WHAT YOU WILL DO: Your answer should restate each line of the data below word for word.

▼

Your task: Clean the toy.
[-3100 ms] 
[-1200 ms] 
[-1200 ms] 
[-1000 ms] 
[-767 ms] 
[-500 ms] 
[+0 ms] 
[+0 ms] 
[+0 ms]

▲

FINAL ANSWER:
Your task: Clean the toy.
[-3100 ms] 
[-1200 ms] 
[-1200 ms] 
[-1000 ms] 
[-767 ms] 
[-500 ms] 
[+0 ms] 
[+0 ms] 
[+0 ms]

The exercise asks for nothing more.